» About this task: A faithful copy of the listing below is required.

» Input:
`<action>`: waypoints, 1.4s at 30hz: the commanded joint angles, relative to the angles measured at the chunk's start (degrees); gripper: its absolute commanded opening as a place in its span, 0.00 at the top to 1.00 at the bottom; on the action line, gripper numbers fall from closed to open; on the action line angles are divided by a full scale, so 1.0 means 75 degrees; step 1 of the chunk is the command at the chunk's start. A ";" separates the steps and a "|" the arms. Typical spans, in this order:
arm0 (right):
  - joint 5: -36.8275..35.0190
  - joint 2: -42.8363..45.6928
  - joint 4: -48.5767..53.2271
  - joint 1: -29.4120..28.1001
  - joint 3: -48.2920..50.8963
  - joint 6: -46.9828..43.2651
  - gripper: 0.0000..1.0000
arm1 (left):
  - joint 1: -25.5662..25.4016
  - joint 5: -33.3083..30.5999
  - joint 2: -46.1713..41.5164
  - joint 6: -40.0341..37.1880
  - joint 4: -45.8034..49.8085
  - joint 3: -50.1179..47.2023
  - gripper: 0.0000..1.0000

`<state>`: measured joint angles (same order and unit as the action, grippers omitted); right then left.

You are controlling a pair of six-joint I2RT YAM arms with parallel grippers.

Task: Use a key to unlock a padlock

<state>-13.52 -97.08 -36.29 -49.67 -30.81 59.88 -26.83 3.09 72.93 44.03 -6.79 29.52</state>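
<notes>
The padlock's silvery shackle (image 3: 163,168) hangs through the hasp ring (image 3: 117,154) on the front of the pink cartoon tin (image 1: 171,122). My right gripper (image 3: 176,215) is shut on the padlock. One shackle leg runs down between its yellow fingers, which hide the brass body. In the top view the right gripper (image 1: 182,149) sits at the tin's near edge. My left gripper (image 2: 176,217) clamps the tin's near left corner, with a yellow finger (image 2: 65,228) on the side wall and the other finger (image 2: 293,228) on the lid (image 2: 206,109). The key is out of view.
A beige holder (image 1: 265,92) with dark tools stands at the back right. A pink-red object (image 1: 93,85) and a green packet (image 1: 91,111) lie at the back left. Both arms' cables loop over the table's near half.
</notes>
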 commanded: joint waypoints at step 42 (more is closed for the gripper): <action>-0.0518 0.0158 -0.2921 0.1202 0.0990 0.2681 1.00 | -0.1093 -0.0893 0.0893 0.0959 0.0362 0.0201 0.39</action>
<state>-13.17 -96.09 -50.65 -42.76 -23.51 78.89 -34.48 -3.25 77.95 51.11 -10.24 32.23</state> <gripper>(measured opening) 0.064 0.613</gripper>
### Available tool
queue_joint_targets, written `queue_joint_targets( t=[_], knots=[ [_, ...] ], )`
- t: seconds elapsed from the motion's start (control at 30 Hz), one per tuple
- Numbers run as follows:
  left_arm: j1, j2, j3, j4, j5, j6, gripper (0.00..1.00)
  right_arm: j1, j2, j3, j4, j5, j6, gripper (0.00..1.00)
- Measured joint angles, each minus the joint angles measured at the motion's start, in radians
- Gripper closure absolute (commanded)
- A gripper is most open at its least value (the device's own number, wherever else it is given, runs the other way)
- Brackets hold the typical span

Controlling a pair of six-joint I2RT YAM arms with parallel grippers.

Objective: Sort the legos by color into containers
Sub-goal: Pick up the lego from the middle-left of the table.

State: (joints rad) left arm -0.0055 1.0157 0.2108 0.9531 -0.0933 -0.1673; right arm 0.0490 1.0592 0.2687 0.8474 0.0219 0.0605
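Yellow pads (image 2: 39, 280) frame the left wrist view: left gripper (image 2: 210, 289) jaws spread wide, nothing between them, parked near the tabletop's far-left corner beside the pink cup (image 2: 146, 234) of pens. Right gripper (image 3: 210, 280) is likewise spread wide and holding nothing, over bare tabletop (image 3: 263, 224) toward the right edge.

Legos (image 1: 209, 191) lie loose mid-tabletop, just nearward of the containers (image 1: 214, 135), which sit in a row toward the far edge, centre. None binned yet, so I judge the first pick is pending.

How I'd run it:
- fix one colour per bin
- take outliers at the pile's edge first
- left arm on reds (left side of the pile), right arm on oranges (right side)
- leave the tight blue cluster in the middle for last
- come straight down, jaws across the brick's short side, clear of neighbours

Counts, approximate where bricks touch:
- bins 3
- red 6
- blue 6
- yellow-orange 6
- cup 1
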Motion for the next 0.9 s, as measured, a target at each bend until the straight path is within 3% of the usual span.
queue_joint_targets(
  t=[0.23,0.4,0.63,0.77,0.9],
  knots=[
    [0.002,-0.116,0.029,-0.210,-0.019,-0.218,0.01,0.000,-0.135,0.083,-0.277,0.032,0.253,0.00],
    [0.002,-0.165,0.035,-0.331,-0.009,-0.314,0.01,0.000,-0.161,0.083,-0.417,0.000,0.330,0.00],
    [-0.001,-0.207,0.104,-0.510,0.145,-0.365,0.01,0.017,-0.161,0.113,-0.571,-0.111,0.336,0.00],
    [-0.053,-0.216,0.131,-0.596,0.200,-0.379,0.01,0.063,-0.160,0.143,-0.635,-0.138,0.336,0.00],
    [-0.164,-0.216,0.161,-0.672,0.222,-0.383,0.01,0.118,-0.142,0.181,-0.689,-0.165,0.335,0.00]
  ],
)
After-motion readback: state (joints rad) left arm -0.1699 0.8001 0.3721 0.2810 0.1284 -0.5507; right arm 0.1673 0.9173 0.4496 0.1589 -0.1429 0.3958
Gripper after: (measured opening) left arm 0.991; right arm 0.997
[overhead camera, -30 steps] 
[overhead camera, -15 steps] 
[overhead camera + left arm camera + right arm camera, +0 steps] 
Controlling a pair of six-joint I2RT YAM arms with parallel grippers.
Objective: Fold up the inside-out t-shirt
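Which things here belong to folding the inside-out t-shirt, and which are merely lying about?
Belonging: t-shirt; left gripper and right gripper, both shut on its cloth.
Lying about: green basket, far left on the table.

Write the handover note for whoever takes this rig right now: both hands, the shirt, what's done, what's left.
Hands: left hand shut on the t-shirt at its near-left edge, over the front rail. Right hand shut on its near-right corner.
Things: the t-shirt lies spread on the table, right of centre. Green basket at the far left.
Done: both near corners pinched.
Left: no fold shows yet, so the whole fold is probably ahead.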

» Answer box:
`<action>`: waypoints, 1.4s at 30hz: the commanded joint angles, relative to the angles measured at the chunk's start (degrees); gripper: its absolute commanded opening as a place in its span, 0.00 at the top to 1.00 at the bottom; on the action line, gripper numbers fall from closed to open; on the action line angles are divided by a full scale, so 1.0 means 75 degrees; step 1 of the chunk is the command at the chunk's start. A ";" separates the steps and a "|" the arms. Typical spans, in this order:
arm0 (right):
  - joint 5: -36.8275..35.0190
  - joint 2: -42.8363..45.6928
  - joint 4: -48.5767..53.2271
  - joint 1: -29.4120..28.1001
  - joint 3: -48.2920..50.8963
  - joint 6: -46.9828..43.2651
  - gripper: 0.0000..1.0000
arm1 (left):
  - joint 1: -25.5662..25.4016
  - joint 5: -33.3083..30.5999
  - joint 2: -46.1713..41.5164
  - joint 6: -40.0341..37.1880
  - joint 4: -45.8034..49.8085
  - joint 3: -50.1179..47.2023
  - gripper: 0.0000..1.0000

`<state>`: measured joint angles (same order and unit as the action, grippers omitted); right then left.

You are controlling a pair of six-joint I2RT YAM arms with parallel grippers.

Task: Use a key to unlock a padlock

<state>-13.52 -97.08 -36.29 -49.67 -30.81 59.88 -26.83 3.09 72.93 44.03 -6.79 29.52</state>
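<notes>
The padlock's silvery shackle (image 3: 163,168) hangs through the hasp ring (image 3: 117,154) on the front of the pink cartoon tin (image 1: 171,122). My right gripper (image 3: 176,215) is shut on the padlock. One shackle leg runs down between its yellow fingers, which hide the brass body. In the top view the right gripper (image 1: 182,149) sits at the tin's near edge. My left gripper (image 2: 176,217) clamps the tin's near left corner, with a yellow finger (image 2: 65,228) on the side wall and the other finger (image 2: 293,228) on the lid (image 2: 206,109). The key is out of view.
A beige holder (image 1: 265,92) with dark tools stands at the back right. A pink-red object (image 1: 93,85) and a green packet (image 1: 91,111) lie at the back left. Both arms' cables loop over the table's near half.
</notes>
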 commanded: joint waypoints at step 42 (more is closed for the gripper): <action>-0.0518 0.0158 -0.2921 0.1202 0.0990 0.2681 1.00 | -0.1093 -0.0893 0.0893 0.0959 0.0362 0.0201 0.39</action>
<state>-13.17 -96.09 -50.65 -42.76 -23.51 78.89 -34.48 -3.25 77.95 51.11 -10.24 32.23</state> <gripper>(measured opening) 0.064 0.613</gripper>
### Available tool
queue_joint_targets, written `queue_joint_targets( t=[_], knots=[ [_, ...] ], )`
- t: seconds elapsed from the motion's start (control at 30 Hz), one per tuple
- Numbers run as follows:
  left_arm: j1, j2, j3, j4, j5, j6, gripper (0.00..1.00)
  right_arm: j1, j2, j3, j4, j5, j6, gripper (0.00..1.00)
- Measured joint angles, each minus the joint angles measured at the motion's start, in radians
- Gripper closure absolute (commanded)
- A gripper is most open at its least value (the device's own number, wherever else it is given, runs the other way)
- Brackets hold the typical span

Controlling a pair of six-joint I2RT YAM arms with parallel grippers.

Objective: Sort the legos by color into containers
Sub-goal: Pick up the lego from the middle-left of the table.

State: (joints rad) left arm -0.0055 1.0157 0.2108 0.9531 -0.0933 -0.1673; right arm 0.0490 1.0592 0.2687 0.8474 0.0219 0.0605
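Yellow pads (image 2: 39, 280) frame the left wrist view: left gripper (image 2: 210, 289) jaws spread wide, nothing between them, parked near the tabletop's far-left corner beside the pink cup (image 2: 146, 234) of pens. Right gripper (image 3: 210, 280) is likewise spread wide and holding nothing, over bare tabletop (image 3: 263, 224) toward the right edge.

Legos (image 1: 209, 191) lie loose mid-tabletop, just nearward of the containers (image 1: 214, 135), which sit in a row toward the far edge, centre. None binned yet, so I judge the first pick is pending.

How I'd run it:
- fix one colour per bin
- take outliers at the pile's edge first
- left arm on reds (left side of the pile), right arm on oranges (right side)
- leave the tight blue cluster in the middle for last
- come straight down, jaws across the brick's short side, clear of neighbours

Counts, approximate where bricks touch:
- bins 3
- red 6
- blue 6
- yellow-orange 6
- cup 1
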Motion for the next 0.9 s, as measured, a target at each bend until the straight path is within 3% of the usual span.
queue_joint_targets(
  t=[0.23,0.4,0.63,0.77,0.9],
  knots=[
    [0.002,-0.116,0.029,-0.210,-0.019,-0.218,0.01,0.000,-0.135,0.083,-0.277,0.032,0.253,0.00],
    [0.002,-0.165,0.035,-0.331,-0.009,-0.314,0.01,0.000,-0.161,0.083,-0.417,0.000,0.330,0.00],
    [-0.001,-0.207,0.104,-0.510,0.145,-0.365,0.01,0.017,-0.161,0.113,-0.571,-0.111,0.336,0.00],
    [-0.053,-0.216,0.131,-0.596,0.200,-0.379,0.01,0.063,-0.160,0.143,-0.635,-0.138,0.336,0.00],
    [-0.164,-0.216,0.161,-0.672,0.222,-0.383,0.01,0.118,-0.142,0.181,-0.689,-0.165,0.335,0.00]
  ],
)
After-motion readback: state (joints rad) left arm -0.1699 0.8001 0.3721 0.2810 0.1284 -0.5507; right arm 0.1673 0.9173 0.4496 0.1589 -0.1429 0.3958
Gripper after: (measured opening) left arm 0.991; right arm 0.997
[overhead camera, -30 steps] 
[overhead camera, -15 steps] 
[overhead camera + left arm camera + right arm camera, +0 steps] 
Controlling a pair of six-joint I2RT YAM arms with parallel grippers.
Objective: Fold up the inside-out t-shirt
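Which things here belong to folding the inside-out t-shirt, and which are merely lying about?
Belonging: t-shirt; left gripper and right gripper, both shut on its cloth.
Lying about: green basket, far left on the table.

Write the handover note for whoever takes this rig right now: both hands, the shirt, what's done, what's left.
Hands: left hand shut on the t-shirt at its near-left edge, over the front rail. Right hand shut on its near-right corner.
Things: the t-shirt lies spread on the table, right of centre. Green basket at the far left.
Done: both near corners pinched.
Left: no fold shows yet, so the whole fold is probably ahead.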

The work on this exercise is done.